El violento y conflictivo siglo XVII llegaba a su fin con grandes cambios sociales que conviene mencionar. Tres eran los más importantes: el primero era la extinción de los conchos, el segundo el movimiento de los tarahumaras hacia las partes altas de la Sierra Madre, y el tercero el arribo de los apaches, que comenzaron a ocupar el espacio dejado por conchos y tarahumaras. Esos cambios expresaban, a final de cuentas, la victoria europea sobre los diversos grupos indígenas que habitaban esta tierra desde siglos atrás.
La extinción de los conchos se sumaba a la de otros grupos que habían sido exterminados o asimilados por la creciente presencia española, a través de las guerras, las epidemias y la lenta incorporación a la vida de haciendas, minas y poblados de españoles. Algunos se mezclaron, olvidaron sus lenguas y costumbres y tal vez sus hijos o nietos vivieron ignorando su origen indígena. La vida nómada de la mayoría de esos grupos dificultó en extremo la incorporación gradual y la conservación de los rasgos étnicos. Más bien se impuso la violencia como patrón primordial de relación. En eso se distinguían de los indígenas del centro del país, cuya vida sedentaria, agrícola, más organizada, permitió que se establecieran formas de convivencia más pacífica con los europeos.
Por su parte, los tarahumaras, reconociendo la imposibilidad de vencer y expulsar a los españoles de su territorio, decidieron huir hacia las zonas más inaccesibles y escabrosas de la Sierra Madre, donde todavía viven. Esta decisión, sin embargo, expresaba la convicción de conservar una identidad propia frente a la civilización extranjera que veían expandirse. En esto se distinguieron de los tepehuanes, más propensos a la convivencia e integración con los españoles. A partir de 1700, una vez concluidas las rebeliones, los jesuitas, como apunta un estudio reciente, dejaron de lado su obsesión por congregar a los tarahumaras en sus misiones, dando con ello un giro notable en su política evangelizadora. El cambio rindió buenos resultados a los jesuitas: sus misiones conocerían a partir de 1700 su periodo de máximo auge económico. Sin embargo, una parte considerable de los tarahumaras quedó al margen de la actividad evangelizadora de la Compañía de Jesús. Otra parte accedió a incorporarse a las misiones, a trabajar en sus tierras dirigidos por los jesuitas. Incluso algunos tarahumaras optaron por ocupar varias localidades abandonadas por los conchos. Dicho de otra manera, así como no es posible hablar de los españoles como un grupo homogéneo, así también es difícil hablar de los tarahumaras como un grupo que reaccionó de la misma manera. Algunos fueron más dóciles que otros, y otros mostraron más rebeldía y renuencia a la integración con la sociedad que lenta pero sostenidamente edificaban los españoles.

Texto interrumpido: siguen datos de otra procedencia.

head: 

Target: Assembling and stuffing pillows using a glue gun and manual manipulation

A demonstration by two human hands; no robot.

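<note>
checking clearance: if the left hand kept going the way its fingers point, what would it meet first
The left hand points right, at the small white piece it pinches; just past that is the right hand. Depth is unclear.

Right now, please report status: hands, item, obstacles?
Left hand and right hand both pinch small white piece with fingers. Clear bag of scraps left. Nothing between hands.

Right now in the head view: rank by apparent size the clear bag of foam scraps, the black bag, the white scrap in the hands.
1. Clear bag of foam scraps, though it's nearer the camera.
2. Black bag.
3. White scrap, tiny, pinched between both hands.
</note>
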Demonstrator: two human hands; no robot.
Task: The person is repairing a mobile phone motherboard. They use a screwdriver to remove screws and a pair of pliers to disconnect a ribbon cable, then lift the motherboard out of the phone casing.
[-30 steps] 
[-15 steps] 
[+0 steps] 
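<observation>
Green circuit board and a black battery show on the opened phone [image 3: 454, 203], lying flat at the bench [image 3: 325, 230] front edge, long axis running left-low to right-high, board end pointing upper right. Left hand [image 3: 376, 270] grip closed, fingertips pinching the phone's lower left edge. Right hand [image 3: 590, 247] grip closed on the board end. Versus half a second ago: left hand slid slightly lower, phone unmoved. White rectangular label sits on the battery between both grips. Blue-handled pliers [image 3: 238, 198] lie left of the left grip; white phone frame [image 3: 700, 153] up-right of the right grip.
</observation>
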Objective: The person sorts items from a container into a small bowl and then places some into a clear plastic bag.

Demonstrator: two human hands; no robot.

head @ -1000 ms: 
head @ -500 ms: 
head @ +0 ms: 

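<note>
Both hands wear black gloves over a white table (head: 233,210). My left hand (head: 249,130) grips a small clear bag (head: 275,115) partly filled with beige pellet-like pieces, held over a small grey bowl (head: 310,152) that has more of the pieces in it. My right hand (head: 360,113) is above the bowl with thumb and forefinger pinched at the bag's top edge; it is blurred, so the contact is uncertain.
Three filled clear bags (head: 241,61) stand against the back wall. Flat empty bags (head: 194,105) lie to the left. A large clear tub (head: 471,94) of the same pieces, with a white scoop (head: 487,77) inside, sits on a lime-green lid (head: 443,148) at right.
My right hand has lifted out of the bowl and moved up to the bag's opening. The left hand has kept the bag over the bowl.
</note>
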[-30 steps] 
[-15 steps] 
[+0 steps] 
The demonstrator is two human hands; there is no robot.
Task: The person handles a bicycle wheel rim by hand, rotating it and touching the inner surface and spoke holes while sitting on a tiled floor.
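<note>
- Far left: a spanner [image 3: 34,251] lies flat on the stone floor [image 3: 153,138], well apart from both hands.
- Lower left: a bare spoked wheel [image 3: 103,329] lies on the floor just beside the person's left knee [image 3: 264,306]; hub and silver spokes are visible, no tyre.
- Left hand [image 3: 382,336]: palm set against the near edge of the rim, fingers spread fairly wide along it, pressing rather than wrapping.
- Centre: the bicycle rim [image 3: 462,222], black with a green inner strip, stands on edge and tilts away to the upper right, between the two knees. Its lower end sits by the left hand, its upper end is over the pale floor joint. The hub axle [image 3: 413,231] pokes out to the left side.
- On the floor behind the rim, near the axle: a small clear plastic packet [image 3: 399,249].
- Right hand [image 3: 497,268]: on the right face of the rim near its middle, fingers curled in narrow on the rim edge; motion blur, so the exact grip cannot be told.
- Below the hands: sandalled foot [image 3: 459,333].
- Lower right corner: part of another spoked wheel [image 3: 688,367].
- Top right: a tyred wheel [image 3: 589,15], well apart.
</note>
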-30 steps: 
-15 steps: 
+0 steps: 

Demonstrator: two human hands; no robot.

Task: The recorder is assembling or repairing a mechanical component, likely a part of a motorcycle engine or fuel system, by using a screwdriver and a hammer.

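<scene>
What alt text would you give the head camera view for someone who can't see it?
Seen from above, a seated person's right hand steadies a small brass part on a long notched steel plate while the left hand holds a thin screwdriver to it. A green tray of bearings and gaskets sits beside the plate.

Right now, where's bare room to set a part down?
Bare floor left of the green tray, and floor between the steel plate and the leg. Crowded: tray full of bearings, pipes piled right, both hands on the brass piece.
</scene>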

Como se verá, algunos tarahumaras rebeldes mantuvieron una actitud beligerante, juntándose con grupos apaches, lo que llenaría de espanto a los militares españoles.
Los apaches comenzaron a irrumpir en este espacio, en gran medida por el avance de los hatos y los cultivos hacia a norte y por el vacío que dejaban tanto conchos como tarahumaras. Originarios de las planicies del norte de Nuevo México, los apaches se dedicaban sobre todo a la caza y la recolección. Su práctica agrícola era escasa, aunque al parecer el contacto con los españoles de Nuevo México había propiciado una creciente vocación agrícola. Por ese contacto conocieron el caballo, un animal que muy pronto se convirtió en elemento tecnológico de vital importancia en su organización social y militar. El caballo potenció su capacidad de movimiento. No habría quien negara la habilidad apache para el manejo del caballo. Este grupo, compuesto por diversas tribus dirigidas por otros tantos jefecillos, encontró en las explotaciones españolas una de sus fuentes primordiales de subsistencia. ¿Para qué buscar bisontes por aquí y por allá, si los españoles criaban vacas y caballos? De esta convivencia marcada por el enfrentamiento de dos formas de organizar la vida social y la riqueza económica surgió un conflicto que no culminaría sino hasta fines del siglo XIX.